Samedi, dans un contexte pas si évident de victoire obligatoire pour la Mannschaft après sa défaite inaugurale face aux Bleus, Robin Gosens a littéralement déchiré l’écran et, avec lui, toute la défense du Portugal. Son récital aurait pu commencer dès la cinquième minute si sa reprise acrobatique du gauche version Olive et Tom n’avait pas été annulée pour une épaulette hors jeu de Gnabry. Mais il en fallait plus pour décourager le dragster de l’Atalanta, qui a vite remis le couvert pour servir magnifiquement Havertz d’un centre claqué du gauche sans contrôle et pousser Ruben Dias au csc de l’égalisation. Depuis la tribune, en revanche, on s’est demandé dans quel monde magique pouvait bien vivre Neslon Semedo pour laisser autant d’espaces à ce dévoreur de boulevard réputé pour sa qualité de centre.

L’Allianz Arena salue son nouveau chouchou

« Nous savions à quoi nous attendre », a pourtant expliqué Fernando Santos, le sélectionneur portugais après la rencontre, sans qu’on sache vraiment s’il était furax contre son latéral, tant il n’a pas semblé chercher à le rappeler à l’ordre plus que ça durant la rencontre. Gosens ne s’est donc pas privé de poursuivre son festival puisque, visiblement, c’était open bar sur le flanc droit de la Seleçao. A l’origine du but du 2-1 avant la pause, Gosens a ensuite servi Havertz pour le pion du break au retour des vestiaires avant de terminer son récital par un but de la tête. Conscient que son joueur à la bonne tronche du facteur X pour la suite de la compétition, et peut-être aussi un peu par pitié pour Semedo, Joachim Löw a choisi de rentrer sa bécane au garage au bout d’à peine une heure de jeu.

Sorti sous une ovation méritée et accompagné des « Gosens, Gosens, Gosens ! » du public de l’Allianz Arena, le défenseur avait du mal à réaliser ce qu’il venait de faire. « C’est super ! Marquer un but pour l’équipe nationale, c’est vraiment quelque chose de spécial. En plus dans un tournoi et dans un match super important pour le reste de la compétition. Je dois me pincer, je n’y crois pas encore, s’est-il marré après le match. Je suis ultra happy, je vais en profiter ce soir et demain encore un peu et ensuite on se concentre sur la Hongrie. »

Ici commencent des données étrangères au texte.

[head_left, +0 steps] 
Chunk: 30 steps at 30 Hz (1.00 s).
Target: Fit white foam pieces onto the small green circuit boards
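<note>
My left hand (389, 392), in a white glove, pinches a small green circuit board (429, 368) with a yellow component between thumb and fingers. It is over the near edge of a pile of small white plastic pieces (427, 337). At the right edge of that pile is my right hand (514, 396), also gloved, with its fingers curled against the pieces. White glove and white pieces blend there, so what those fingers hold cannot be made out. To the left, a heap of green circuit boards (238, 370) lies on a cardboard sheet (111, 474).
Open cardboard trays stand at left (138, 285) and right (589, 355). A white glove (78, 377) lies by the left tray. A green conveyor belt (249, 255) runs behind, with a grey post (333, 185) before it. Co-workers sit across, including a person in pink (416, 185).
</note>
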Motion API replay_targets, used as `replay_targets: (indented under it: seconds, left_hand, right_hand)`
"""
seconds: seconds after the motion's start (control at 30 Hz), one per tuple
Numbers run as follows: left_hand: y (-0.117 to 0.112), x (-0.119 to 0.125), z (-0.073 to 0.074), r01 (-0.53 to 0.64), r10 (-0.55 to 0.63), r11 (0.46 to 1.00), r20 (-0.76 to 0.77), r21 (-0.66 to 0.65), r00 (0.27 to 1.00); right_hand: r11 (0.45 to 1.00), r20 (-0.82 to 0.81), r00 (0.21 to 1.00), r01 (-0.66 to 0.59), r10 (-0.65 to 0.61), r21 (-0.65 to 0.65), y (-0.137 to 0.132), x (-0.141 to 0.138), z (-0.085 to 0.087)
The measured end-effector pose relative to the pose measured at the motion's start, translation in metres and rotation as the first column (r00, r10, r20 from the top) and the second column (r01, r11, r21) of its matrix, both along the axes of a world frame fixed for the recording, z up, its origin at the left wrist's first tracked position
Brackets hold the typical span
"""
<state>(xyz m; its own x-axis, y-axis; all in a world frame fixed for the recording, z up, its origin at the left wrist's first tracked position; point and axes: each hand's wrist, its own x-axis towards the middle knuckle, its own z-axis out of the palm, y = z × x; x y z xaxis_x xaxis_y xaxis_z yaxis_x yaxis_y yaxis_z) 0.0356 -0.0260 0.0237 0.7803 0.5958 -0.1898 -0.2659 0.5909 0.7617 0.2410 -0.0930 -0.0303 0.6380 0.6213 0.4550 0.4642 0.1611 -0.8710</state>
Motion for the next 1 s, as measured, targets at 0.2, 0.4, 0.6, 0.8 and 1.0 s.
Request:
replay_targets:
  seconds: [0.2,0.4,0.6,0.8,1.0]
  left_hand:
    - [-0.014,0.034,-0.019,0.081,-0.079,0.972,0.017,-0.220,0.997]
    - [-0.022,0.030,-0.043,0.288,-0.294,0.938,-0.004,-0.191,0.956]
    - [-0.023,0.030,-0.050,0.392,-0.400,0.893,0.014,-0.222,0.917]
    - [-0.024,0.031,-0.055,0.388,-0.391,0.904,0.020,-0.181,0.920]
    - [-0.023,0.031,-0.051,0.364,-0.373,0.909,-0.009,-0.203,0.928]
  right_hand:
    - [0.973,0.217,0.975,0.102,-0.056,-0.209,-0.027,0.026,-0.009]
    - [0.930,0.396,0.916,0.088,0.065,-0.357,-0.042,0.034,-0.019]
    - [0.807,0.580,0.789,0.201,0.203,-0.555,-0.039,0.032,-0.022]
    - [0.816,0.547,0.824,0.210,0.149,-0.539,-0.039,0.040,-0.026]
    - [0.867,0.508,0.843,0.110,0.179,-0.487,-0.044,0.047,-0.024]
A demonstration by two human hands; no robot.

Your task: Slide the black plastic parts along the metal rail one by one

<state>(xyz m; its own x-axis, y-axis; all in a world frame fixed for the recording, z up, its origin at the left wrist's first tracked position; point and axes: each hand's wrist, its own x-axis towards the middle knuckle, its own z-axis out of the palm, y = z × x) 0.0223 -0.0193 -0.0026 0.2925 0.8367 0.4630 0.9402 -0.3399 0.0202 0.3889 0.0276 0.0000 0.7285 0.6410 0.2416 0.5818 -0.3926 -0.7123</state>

Plus tempéré mais non moins admiratif, Joachim Löw a loué la « combativité » de Gosens. « Est-ce que c’est le match de sa vie ?, s’est-il demandé en répondant à la question d’un confrère de la presse allemande. Je ne sais pas, il a encore une longue vie devant lui ». Ce qui est sûr, c’est que le sélectionneur allemand n’est pas étranger à la perf XXL de son joueur. « Hier [vendredi] à l’entraînement Joachim Löw nous a chauffés, a confié Gosens en zone mixte samedi. Il nous a mis dans le mode combat, et nous avons tout donné, avec bravoure et nous nous sommes récompensés. »

Un latéral aux stats de milieu offensif

A 26 ans, le natif d’Emmerich, sur les rives du Rhin, aura connu une explosion plus ou moins tardive, après s’être fait les dents dans le championnat hollandais dans les anonymes clubs de Dordrecht et de l’Heracles Almelo. Recruté pour un paquet de bretzels par l’Atalanta en 2017, Gosens est vite devenu une pièce essentielle sur le flanc gauche du 3-4-1-2 de Janpierro Gasperini, un système qui fait la part belle aux allers-retours incessants de ses latéraux.

Ça tombe bien, le bonhomme a le caisson taillé pour les efforts répétés, sans qu’il n’en perde sa lucidité dans le camp adverse. Cette saison, Gosens a fait péter les stats en affichant 11 buts et 6 passes décisives. Dans cet Euro, le voilà déjà avec un but et deux offrandes au compteur. Et notre petit doigt nous dit que ce n’est que le début, même s’il n’aura pas tous les jours un Semedo en Crocs sur son dos.